I have a little familiarity with the "Let's draw Muhammad" thing as a blogger who used to be a bit more of a militant atheist than I am these days. There is an intent to insult because of the knowledge that it is a sore point for believers in Islam. And yes--it is stupid and murderous and against everything this country should stand for that someone thinks shooting people for even dumb or irreverent speech is a reasonable action.
I don't hesitate to call the people who did this act Islamic extremists and terrorists, and give them no intellectual quarter--but what I hold in reserve is that as a "free speech advocate", Geller is a little betrayed by her guest, Geert Wilders' opinion that the Koran and headscarves should be banned, and her own desire to see the practice of the religion of Islam banned.
Her inability to recognize, as a recent flap regarding posters she wanted pasted up in the NY transit system that equated Hamas, ISIS, and CAIR, displays--that not all Muslims are extremists, has been evident for a long time. Dean Obeidallah has written a fair call out of her for The Daily Beast. I think it fit that they dopes who tried to shoot up this convention in Garland TX (some respect for not messing with TX--except the whole Jade Helm business, and, um, Louie Gohmert--because, really?) were taken down before they could do greater mischief is fit, but I will be damned if I offer plaudits to Geller for an event that she paid $10K to see to it was very secure and has been on the "Let's do more of this thing" circuit since.
I have to agree with BBBB--Geller is going to benefit from this event though she knew she herself wasn't in personal danger, and will use this event to keep trolling. It doesn't make it right that anyone would physically attack her for it, but she is the kind of asshole who claimed once that President Obama is the lovechild of Malcolm X. I can't really take her seriously because a person has to have a special kind of contempt of the truth to use her "freedom of speech" the way she has.
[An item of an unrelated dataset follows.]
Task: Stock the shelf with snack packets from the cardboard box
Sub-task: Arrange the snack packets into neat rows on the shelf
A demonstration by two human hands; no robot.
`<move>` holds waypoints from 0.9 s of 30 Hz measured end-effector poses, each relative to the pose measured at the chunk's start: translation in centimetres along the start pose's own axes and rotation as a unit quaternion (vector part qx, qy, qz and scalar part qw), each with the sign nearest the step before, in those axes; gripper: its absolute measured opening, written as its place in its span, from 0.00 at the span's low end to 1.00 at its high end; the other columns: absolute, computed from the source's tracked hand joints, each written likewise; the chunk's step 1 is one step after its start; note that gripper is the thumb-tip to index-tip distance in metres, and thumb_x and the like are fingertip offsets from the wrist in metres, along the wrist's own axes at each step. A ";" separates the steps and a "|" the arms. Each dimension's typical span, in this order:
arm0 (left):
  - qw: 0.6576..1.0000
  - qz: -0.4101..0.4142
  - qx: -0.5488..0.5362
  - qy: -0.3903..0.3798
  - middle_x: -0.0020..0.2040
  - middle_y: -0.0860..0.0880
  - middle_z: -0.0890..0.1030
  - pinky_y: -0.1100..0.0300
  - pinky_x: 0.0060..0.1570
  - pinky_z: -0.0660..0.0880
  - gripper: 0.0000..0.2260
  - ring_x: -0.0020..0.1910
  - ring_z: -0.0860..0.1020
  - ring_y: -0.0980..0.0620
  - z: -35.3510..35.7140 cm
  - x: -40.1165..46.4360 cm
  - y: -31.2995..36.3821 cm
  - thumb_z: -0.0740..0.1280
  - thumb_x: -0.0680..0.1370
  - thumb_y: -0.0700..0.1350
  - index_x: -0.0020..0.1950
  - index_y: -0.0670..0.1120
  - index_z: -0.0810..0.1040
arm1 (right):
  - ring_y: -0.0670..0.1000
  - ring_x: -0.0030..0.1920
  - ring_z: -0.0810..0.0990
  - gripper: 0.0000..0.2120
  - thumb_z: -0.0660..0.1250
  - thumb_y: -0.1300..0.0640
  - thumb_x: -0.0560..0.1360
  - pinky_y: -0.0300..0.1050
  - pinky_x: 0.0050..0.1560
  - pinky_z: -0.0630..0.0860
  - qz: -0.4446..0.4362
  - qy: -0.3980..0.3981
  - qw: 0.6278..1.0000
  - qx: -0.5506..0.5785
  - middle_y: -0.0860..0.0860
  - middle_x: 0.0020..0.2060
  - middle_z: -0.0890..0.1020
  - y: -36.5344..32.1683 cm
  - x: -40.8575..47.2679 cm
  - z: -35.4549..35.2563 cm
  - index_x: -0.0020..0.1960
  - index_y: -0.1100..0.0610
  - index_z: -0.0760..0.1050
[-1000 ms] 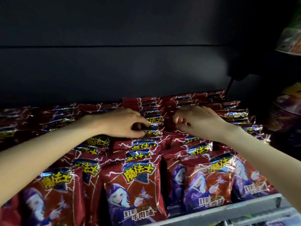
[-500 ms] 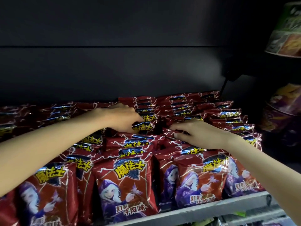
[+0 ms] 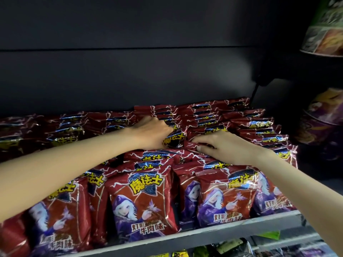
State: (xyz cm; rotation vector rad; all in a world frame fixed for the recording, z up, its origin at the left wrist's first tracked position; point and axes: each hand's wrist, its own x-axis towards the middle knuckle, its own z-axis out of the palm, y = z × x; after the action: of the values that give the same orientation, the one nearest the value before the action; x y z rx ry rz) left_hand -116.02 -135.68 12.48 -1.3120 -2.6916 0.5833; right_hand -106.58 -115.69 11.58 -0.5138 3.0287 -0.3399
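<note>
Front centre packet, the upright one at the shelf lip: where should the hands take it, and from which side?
Judging by its pose, pinch the flat crimped top seal of the front centre packet from above. It stands upright with neighbours tight on both sides, so only the top edge and printed face are free; the puffed body offers less purchase.

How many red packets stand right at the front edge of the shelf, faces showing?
4 clear ones: far left, centre, right of centre and far right. Slivers of others peek between them, and the left edge cuts one off, so more may be hidden.

Shelf (image 3: 213,236) packed with snack packets (image 3: 143,203)
</note>
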 end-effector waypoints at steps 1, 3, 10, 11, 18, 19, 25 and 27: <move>1.000 -0.006 0.006 -0.007 0.49 0.49 0.80 0.53 0.48 0.75 0.15 0.48 0.78 0.47 0.1 0.2 0.2 0.67 0.76 0.53 0.56 0.46 0.73 | 0.52 0.53 0.81 0.17 0.57 0.48 0.81 0.51 0.56 0.75 -0.001 0.000 1.000 0.002 0.51 0.56 0.82 0.1 0.1 0.1 0.68 0.47 0.70; 0.999 -0.029 0.019 -0.019 0.49 0.50 0.79 0.52 0.49 0.75 0.12 0.48 0.78 0.48 0.2 0.3 0.5 0.67 0.74 0.44 0.56 0.47 0.73 | 0.52 0.50 0.81 0.17 0.57 0.48 0.81 0.51 0.55 0.75 0.002 -0.004 1.000 0.001 0.51 0.54 0.83 0.2 0.2 0.1 0.68 0.47 0.70; 0.995 -0.091 0.026 0.016 0.51 0.49 0.78 0.55 0.42 0.68 0.16 0.51 0.77 0.47 -0.1 -0.3 0.6 0.68 0.74 0.46 0.59 0.46 0.70 | 0.41 0.31 0.71 0.17 0.57 0.49 0.81 0.40 0.42 0.67 0.015 -0.005 1.000 -0.009 0.48 0.42 0.82 -0.2 0.3 -0.4 0.69 0.49 0.70; 0.995 -0.097 0.024 0.022 0.51 0.49 0.78 0.55 0.43 0.69 0.16 0.52 0.77 0.47 -0.2 -0.3 0.6 0.68 0.74 0.45 0.60 0.45 0.69 | 0.40 0.32 0.70 0.18 0.57 0.48 0.81 0.40 0.45 0.68 0.020 -0.008 1.000 -0.010 0.48 0.46 0.82 -0.3 0.3 -0.5 0.70 0.49 0.69; 0.995 -0.100 -0.008 0.007 0.53 0.49 0.74 0.55 0.43 0.65 0.32 0.52 0.76 0.47 -0.1 -0.7 1.2 0.68 0.75 0.42 0.74 0.49 0.54 | 0.52 0.68 0.69 0.26 0.54 0.41 0.80 0.41 0.62 0.65 0.081 -0.104 0.990 -0.043 0.52 0.69 0.71 -0.2 1.3 -1.5 0.73 0.53 0.64; 0.995 -0.095 -0.009 0.006 0.52 0.49 0.74 0.55 0.43 0.65 0.33 0.50 0.76 0.47 -0.2 -0.7 1.2 0.68 0.75 0.42 0.74 0.49 0.53 | 0.53 0.69 0.67 0.26 0.54 0.41 0.80 0.41 0.62 0.64 0.086 -0.114 0.989 -0.043 0.52 0.71 0.69 -0.2 1.4 -1.6 0.73 0.53 0.64; 0.990 -0.039 -0.015 0.135 0.61 0.56 0.75 0.61 0.37 0.64 0.30 0.48 0.78 0.53 0.5 -1.3 0.3 0.64 0.73 0.66 0.68 0.55 0.60 | 0.52 0.67 0.69 0.25 0.55 0.40 0.79 0.42 0.61 0.66 0.094 -0.064 0.992 -0.057 0.50 0.68 0.72 0.0 1.1 -1.2 0.72 0.51 0.66; 0.990 -0.037 -0.014 0.139 0.62 0.57 0.75 0.62 0.37 0.65 0.28 0.52 0.78 0.53 0.5 -1.2 0.2 0.64 0.74 0.65 0.69 0.55 0.63 | 0.53 0.66 0.71 0.24 0.55 0.40 0.79 0.45 0.62 0.68 0.093 -0.033 0.993 -0.063 0.50 0.66 0.75 0.2 0.8 -1.0 0.71 0.50 0.68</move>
State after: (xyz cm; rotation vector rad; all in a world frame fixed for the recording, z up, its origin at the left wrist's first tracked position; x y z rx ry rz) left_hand -115.20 -136.66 12.01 -1.1936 -2.5157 0.3276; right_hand -107.47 -115.54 12.49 -0.2396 3.0148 -0.1211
Hi Vixen, clearly you know more about the history of Pamela Geller than I do. I entirely appreciate that your feelings about her are based on occurrences before this recent event. And hell, maybe you're right about her. Perhaps her motives are not pure (as if today anyone's motives are pure). So I think I get it.
However, when we come to this latest event, my view is that everything is completely justified. Whatever reservations about Pamela Geller as soon as the bullets start flying, her intentions pretty much become a moot point.
So I can understand that she may have her own political agenda. But there were a lot of people who could have been killed by these murderers. The curious, people who simply wanted to win the contest, dates of people attending, people with kids at home and/or elderly relatives to support, who all gathered in a completely Constitutionally valid exercise of their free speech. So while I can understand the reservations held about Geller, I see nothing wrong in America with free speech being exercised. I thank God that the killers got what they deserved.
Frankly, I thought we should have suspended all immigration from the Middle East after 9/11. Now we have sleeper cells waiting to be activated, we have Muslims gaining political power in some Congressional districts, people wanting to impose sharia in the United States, honor killings, female mutilations, on and on. And I ask myself, why do our politicians keep visiting these frightening problems on us? Then I'm reminded, it's the Kali Yuga.